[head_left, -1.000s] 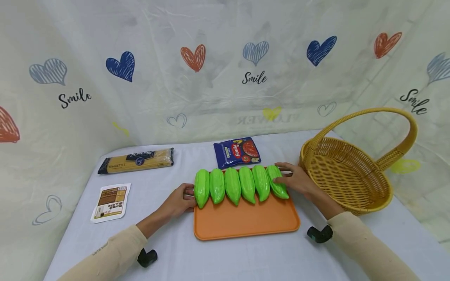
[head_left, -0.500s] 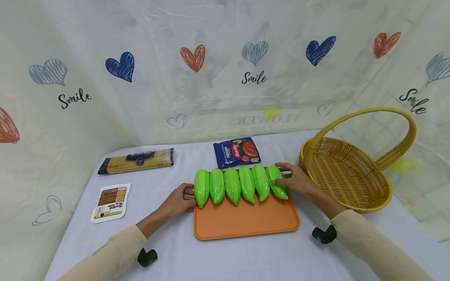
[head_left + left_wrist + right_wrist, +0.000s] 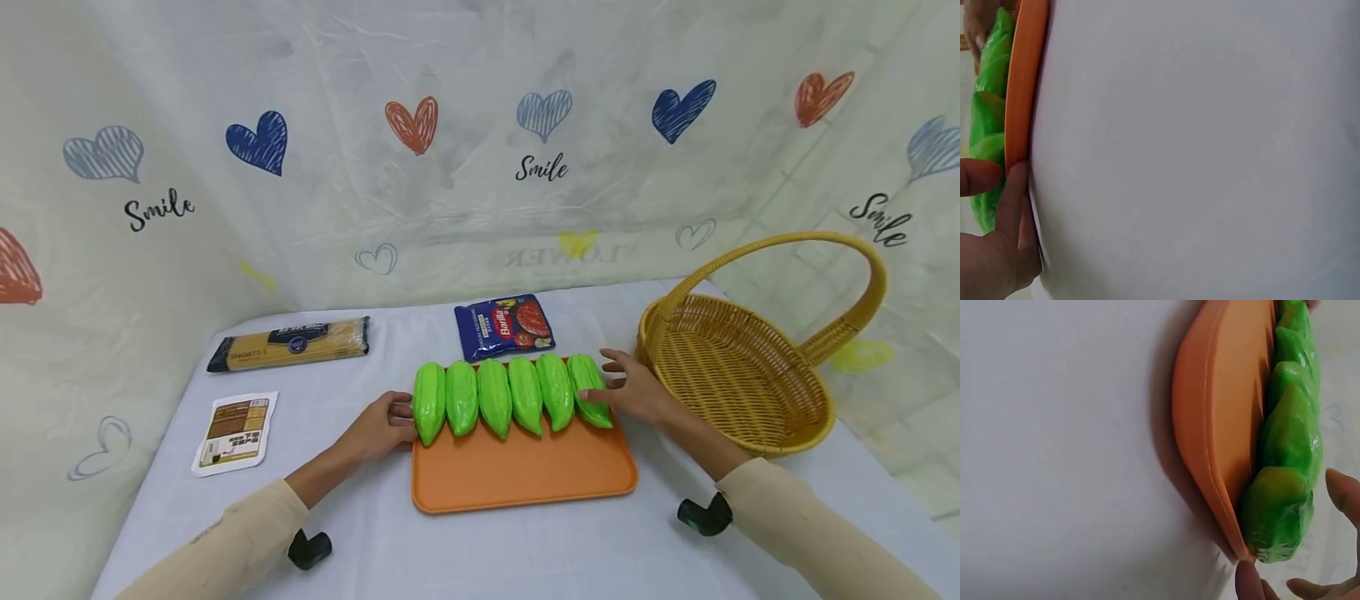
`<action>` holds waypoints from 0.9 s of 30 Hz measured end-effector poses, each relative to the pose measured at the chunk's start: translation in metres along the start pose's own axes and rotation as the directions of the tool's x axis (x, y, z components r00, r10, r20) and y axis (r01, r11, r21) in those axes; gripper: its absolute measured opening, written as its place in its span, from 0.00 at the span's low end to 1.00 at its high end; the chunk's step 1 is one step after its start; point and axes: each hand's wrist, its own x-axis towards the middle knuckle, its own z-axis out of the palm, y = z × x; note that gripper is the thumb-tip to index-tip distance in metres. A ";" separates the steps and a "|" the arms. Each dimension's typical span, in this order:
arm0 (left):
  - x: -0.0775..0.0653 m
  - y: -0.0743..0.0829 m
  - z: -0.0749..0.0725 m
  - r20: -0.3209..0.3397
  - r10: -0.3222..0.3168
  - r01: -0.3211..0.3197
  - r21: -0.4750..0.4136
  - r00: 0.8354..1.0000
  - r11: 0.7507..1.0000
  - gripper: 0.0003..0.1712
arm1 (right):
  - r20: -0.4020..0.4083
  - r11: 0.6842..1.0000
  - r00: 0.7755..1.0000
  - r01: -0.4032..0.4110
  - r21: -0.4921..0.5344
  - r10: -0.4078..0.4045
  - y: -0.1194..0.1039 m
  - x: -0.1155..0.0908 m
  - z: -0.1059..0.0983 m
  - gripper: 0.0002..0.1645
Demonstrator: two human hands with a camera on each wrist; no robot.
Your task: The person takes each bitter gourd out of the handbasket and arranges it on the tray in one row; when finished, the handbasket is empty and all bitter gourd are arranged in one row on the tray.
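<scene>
Several glossy green ridged vegetables (image 3: 493,398), like bitter gourds, lie side by side along the back of an orange tray (image 3: 525,471), pointed ends toward me. My left hand (image 3: 377,427) holds the tray's left edge; in the left wrist view, one digit lies above the rim and other fingers (image 3: 1015,194) meet its outer wall. My right hand (image 3: 633,387) is at the tray's right end, fingers spread. Its thumb overlaps the rightmost vegetable in the head view. In the right wrist view, one fingertip (image 3: 1246,575) touches the tray corner while the others stand apart from the vegetables.
A wicker basket (image 3: 738,383) with a tall handle stands right of my right hand. A blue Barilla pouch (image 3: 504,327) lies behind the tray. Spaghetti (image 3: 292,343) and a white-edged packet (image 3: 236,433) lie at left. A printed curtain (image 3: 465,208) hangs behind the table.
The right hand's fingers have drawn slightly right, away from the rightmost vegetable, and its forearm has shifted right. The left hand and the tray have hardly moved.
</scene>
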 end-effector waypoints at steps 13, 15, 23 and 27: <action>-0.025 0.011 -0.016 -0.019 0.005 -0.003 0.116 1.000 0.993 0.40 | 0.011 0.997 0.997 0.073 -0.030 -0.073 -0.015 -0.035 -0.005 0.59; -0.030 0.014 -0.019 -0.028 0.041 -0.035 0.181 0.999 0.983 0.40 | 0.006 0.995 0.996 0.091 -0.046 -0.091 -0.018 -0.038 -0.006 0.57; -0.057 0.032 -0.024 0.002 0.324 -0.298 0.395 0.946 0.869 0.41 | -0.035 0.965 0.969 0.238 -0.111 -0.243 -0.034 -0.052 -0.006 0.46; -0.067 0.039 -0.028 0.084 0.487 -0.445 0.561 0.869 0.698 0.43 | -0.033 0.910 0.925 0.366 -0.195 -0.379 -0.039 -0.056 -0.005 0.40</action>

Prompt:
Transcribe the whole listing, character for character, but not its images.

Written solution:
[head_left, -1.000s] 
[head_left, -0.500s] 
[head_left + left_wrist + right_wrist, +0.000s] 
`<action>` holds waypoints from 0.9 s of 30 Hz measured end-effector poses, each relative to the pose measured at the chunk's start: translation in metres along the start pose's own axes and rotation as the directions of the tool's x axis (x, y, z components r00, r10, r20) and y axis (r01, r11, r21) in those axes; gripper: its absolute measured opening, written as its place in its span, from 0.00 at the span's low end to 1.00 at its high end; the chunk's step 1 is one step after its start; point and axes: each hand's wrist, its own x-axis towards the middle knuckle, its own z-axis out of the palm, y = z × x; note that gripper is the thumb-tip to index-tip distance in metres. A ";" separates the steps and a "|" the arms. Each dimension's typical span, in this order:
arm0 (left):
  - x: -0.0775..0.0653 m
  - y: -0.0743..0.0829 m
  - z: -0.0749..0.0725 m
  - r20: -0.3209..0.3397
  - r10: -0.3222..0.3168
  - r01: -0.3211..0.3197
  - r21: -0.4750..0.4136
  - r00: 0.8354..1.0000
  - r11: 0.7507..1.0000
  - gripper: 0.0003..0.1712
arm1 (right):
  - r20: -0.4020..0.4083
  - r11: 0.6842..1.0000
  - r00: 0.7755..1.0000
  - r01: -0.4032..0.4110
  - r21: -0.4921..0.5344
  - r10: -0.4078..0.4045
  - y: -0.1194..0.1039 m
  - x: -0.1155..0.0908 m
  - z: -0.1059..0.0983 m
  - gripper: 0.0002..0.1645
Demonstrator: two human hands with a camera on each wrist; no robot.
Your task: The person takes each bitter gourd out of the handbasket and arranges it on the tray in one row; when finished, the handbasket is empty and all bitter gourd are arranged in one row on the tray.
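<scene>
Several glossy green ridged vegetables (image 3: 493,398), like bitter gourds, lie side by side along the back of an orange tray (image 3: 525,471), pointed ends toward me. My left hand (image 3: 377,427) holds the tray's left edge; in the left wrist view, one digit lies above the rim and other fingers (image 3: 1015,194) meet its outer wall. My right hand (image 3: 633,387) is at the tray's right end, fingers spread. Its thumb overlaps the rightmost vegetable in the head view. In the right wrist view, one fingertip (image 3: 1246,575) touches the tray corner while the others stand apart from the vegetables.
A wicker basket (image 3: 738,383) with a tall handle stands right of my right hand. A blue Barilla pouch (image 3: 504,327) lies behind the tray. Spaghetti (image 3: 292,343) and a white-edged packet (image 3: 236,433) lie at left. A printed curtain (image 3: 465,208) hangs behind the table.
The right hand's fingers have drawn slightly right, away from the rightmost vegetable, and its forearm has shifted right. The left hand and the tray have hardly moved.
</scene>
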 end-effector waypoints at steps 13, 15, 23 and 27: <action>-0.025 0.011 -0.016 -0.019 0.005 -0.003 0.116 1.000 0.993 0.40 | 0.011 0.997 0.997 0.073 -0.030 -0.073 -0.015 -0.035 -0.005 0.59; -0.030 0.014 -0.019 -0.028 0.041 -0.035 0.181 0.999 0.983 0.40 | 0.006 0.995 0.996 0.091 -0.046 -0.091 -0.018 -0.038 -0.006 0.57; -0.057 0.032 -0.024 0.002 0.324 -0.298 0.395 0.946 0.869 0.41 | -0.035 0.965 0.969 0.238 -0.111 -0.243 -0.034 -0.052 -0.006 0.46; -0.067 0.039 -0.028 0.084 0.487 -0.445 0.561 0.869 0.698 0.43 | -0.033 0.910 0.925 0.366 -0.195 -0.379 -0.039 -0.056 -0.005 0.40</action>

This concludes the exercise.